End-to-End Learning for 3D Acoustic Scene Analysis (ELeSA)
We use our auditory system not only to listen and recognize sounds, but also to make spatial sense of the surrounding environment and navigate in it. The sense of spatial immersion in a sound field allows the user to clearly understand every sound surrounding in it, as well as any acoustic environment characterized by certain sounds. The ELeSA project is mainly focused on the 3D acoustic scene analysis and understanding to detect, localize and classify sound sources and perfectly describe their nature. This goal also entails the audio quality enhancement of the signals recorded within the acoustic scene surrounding the user by means of 3D microphone arrays. 3D acoustic scene analysis can have a great impact in many applications including audio virtual reality, speech and sound recognition, safe and security. However, the same approach can be applied in many other fields of applications, from telecommunications to electronics to physics and manufacturing industry.

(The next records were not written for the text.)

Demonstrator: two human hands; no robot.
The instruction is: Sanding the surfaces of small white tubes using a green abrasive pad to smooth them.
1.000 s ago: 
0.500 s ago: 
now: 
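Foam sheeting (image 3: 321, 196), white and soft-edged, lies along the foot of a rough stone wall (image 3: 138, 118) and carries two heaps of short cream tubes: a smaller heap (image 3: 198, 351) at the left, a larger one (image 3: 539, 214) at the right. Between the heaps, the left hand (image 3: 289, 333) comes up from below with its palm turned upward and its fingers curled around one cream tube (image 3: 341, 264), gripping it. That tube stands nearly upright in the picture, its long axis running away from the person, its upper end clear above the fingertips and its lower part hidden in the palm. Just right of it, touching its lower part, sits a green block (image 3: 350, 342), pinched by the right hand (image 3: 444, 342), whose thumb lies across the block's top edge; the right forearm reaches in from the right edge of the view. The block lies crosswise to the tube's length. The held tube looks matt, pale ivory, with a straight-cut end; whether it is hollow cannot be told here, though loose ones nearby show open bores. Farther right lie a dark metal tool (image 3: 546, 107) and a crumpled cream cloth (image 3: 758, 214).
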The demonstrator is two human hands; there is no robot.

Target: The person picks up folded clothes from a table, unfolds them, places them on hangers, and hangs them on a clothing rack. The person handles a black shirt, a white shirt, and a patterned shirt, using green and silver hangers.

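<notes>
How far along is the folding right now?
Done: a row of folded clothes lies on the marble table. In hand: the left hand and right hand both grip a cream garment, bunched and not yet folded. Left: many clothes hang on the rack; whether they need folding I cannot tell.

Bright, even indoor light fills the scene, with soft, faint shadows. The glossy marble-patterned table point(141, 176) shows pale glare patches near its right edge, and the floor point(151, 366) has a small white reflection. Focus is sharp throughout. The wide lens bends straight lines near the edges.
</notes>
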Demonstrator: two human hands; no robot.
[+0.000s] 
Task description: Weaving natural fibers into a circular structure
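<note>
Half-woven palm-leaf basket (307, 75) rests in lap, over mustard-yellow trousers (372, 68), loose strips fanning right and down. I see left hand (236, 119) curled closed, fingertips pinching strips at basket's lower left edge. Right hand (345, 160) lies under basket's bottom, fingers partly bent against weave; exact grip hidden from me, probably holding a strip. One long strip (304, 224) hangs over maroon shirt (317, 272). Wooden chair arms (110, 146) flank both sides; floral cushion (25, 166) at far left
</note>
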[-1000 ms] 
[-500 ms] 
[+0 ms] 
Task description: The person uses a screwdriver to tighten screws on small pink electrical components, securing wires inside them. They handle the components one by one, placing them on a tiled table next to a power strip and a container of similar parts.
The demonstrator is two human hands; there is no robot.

In order to accomplish this goal, suitable and powerful algorithms can be developed and implemented based on the advanced machine learning paradigm called end-to-end learning. Using traditional machine learning methods, the output of the models is as much accurate as the choice of the feature selected for a specific task. However, an optimal feature selection involves an a priori knowledge of the input signals, which is not always possible in practical applications. End-to-end learning directly processes raw data, thus enabling the processing of more complex structured data and resulting in more natural and reliable output. The only drawback of end-to-end learning is the huge amount of computational resources required. However, this issue can be easily solved by using high performance GPU servers.
In the medium and long terms, we expect the ELeSA project to have a positive impact, both on industry and on the research community for the wide range of solutions that can be applied to several scenarios.